The following economic releases are due today:
August
Italian Industrial Orders (MoM) +0.4%
Italian Industrial Orders (YoY) +6.7%
Italian Industrial Sales (MoM) +1.5%
Italian Industrial Sales (YoY) +6.7%
Italian Trade Balance (Total) EUR -600mn
Italian Trade Balance (EU) EUR 375mn
Q3
U.K. GDP (QoQ) +0.7%
U.K. GDP (YoY) +3.1%
And at long last its G7 day today and this farce will soon be over.
Already the market has decided there is little they can say or do to control FX rates without re-introducing draconian exchange controls or even fixed exchange rates. They have no intention of doing either after years of deregulation and opening of markets. Concerted intervention was tried in the 1980’s and failed.
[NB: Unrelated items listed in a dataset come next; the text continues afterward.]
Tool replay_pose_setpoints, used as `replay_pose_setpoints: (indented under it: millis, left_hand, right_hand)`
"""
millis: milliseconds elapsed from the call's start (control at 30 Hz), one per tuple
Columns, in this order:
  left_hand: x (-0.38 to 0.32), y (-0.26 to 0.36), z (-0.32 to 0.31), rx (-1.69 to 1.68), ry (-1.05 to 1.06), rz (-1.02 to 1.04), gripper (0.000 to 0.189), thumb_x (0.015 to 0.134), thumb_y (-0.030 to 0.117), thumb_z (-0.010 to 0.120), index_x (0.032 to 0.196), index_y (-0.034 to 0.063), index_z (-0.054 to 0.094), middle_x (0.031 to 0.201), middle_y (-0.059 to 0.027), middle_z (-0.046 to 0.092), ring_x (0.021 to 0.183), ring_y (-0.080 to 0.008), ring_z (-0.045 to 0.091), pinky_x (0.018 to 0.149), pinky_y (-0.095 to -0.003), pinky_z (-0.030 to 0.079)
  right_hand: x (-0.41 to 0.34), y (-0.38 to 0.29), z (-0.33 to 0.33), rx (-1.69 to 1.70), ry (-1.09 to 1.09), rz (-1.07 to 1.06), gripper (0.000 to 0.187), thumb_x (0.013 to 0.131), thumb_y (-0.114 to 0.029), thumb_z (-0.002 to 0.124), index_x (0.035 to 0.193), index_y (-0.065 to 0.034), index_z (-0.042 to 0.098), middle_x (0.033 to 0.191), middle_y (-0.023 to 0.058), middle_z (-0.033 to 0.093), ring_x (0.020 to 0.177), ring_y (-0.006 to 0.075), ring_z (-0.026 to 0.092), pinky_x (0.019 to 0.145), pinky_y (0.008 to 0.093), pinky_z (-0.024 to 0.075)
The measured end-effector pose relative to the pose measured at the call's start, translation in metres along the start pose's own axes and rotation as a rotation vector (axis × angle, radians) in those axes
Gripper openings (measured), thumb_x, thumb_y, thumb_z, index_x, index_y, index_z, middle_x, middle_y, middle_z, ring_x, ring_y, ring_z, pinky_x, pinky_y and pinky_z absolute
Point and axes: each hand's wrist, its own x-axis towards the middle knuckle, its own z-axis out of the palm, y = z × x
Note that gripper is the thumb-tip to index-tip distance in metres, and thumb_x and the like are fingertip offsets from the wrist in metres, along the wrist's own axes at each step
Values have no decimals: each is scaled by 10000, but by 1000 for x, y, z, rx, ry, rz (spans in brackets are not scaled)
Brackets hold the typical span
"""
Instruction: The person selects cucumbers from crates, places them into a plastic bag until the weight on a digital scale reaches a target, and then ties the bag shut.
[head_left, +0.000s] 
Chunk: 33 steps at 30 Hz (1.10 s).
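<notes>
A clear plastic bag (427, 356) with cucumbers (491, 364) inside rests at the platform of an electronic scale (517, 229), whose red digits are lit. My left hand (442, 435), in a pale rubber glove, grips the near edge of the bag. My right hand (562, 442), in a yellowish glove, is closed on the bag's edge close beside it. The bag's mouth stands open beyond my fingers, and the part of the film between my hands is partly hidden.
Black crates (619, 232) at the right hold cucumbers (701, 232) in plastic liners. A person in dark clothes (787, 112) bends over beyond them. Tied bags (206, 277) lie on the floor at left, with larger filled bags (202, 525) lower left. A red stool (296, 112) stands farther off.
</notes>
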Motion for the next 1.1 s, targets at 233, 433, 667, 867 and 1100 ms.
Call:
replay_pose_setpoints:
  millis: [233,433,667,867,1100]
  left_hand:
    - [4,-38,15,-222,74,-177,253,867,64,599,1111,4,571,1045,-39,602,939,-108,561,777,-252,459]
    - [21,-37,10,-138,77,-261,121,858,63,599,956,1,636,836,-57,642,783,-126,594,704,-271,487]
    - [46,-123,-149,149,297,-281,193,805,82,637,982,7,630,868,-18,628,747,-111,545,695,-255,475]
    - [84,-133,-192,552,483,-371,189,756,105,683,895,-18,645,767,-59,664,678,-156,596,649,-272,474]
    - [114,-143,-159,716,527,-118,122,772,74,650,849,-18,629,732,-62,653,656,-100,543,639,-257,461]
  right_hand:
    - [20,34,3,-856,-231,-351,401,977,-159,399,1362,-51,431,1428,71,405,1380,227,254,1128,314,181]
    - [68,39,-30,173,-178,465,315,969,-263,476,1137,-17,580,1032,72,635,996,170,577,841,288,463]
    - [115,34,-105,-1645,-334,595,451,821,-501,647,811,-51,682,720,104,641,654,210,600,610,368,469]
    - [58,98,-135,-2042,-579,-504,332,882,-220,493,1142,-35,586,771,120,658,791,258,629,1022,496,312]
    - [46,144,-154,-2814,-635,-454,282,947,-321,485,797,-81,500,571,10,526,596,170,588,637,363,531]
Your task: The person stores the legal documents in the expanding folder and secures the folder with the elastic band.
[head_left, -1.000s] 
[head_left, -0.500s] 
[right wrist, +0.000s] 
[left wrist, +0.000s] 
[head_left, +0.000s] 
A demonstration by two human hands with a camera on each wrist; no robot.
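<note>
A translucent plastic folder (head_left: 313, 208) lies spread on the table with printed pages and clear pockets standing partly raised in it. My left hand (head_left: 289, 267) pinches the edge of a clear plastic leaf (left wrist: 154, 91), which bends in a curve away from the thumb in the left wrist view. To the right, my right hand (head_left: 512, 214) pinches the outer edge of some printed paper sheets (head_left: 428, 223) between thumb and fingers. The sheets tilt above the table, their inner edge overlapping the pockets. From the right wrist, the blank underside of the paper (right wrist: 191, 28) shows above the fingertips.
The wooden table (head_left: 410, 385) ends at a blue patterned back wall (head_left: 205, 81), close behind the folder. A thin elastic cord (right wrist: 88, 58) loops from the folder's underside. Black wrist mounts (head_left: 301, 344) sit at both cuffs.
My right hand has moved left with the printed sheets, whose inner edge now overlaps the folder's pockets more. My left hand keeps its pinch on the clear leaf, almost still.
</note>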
Even the officials within the ECB can come to an agreement over whether the Euro is over valued or whether they particularly care at this moment. The European trade balance has recorded a record surplus this year, growth is at its highest and the community is wealthy.
So what is all this morbid fascination with exchange rates? So they want to avoid high volatility because it’s bad for growth. Well, I did a small bit of simple research by looking at the annual ranges from 1982 through to 2006. Of course I couldn’t take measure the Euro since it didn’t come into existence until 1999 and synthetic data in our charts cannot be relied upon for accuracy. However, I took two major currencies which have been traded throughout this period, Dollar-Yen and Dollar-Swiss. The results didn’t surprise me:
Dollar-Yen Dollar-Swiss
Average Annual Range 1982 – 1998 19.44% 21.55%
Average Annual Range 1999 – 2006 14.83% 16.32%
It’s probably over simple, but the fact is that annual ranges have reduced by around 5% in both cases. Central bankers should be satisfied…
What is more, there are three distinct markets which impact on monetary policies, exchange rates, interest rates and equity markets. Very clearly FX is last in the list of priorities as having the least impact on national monetary and fiscal policies.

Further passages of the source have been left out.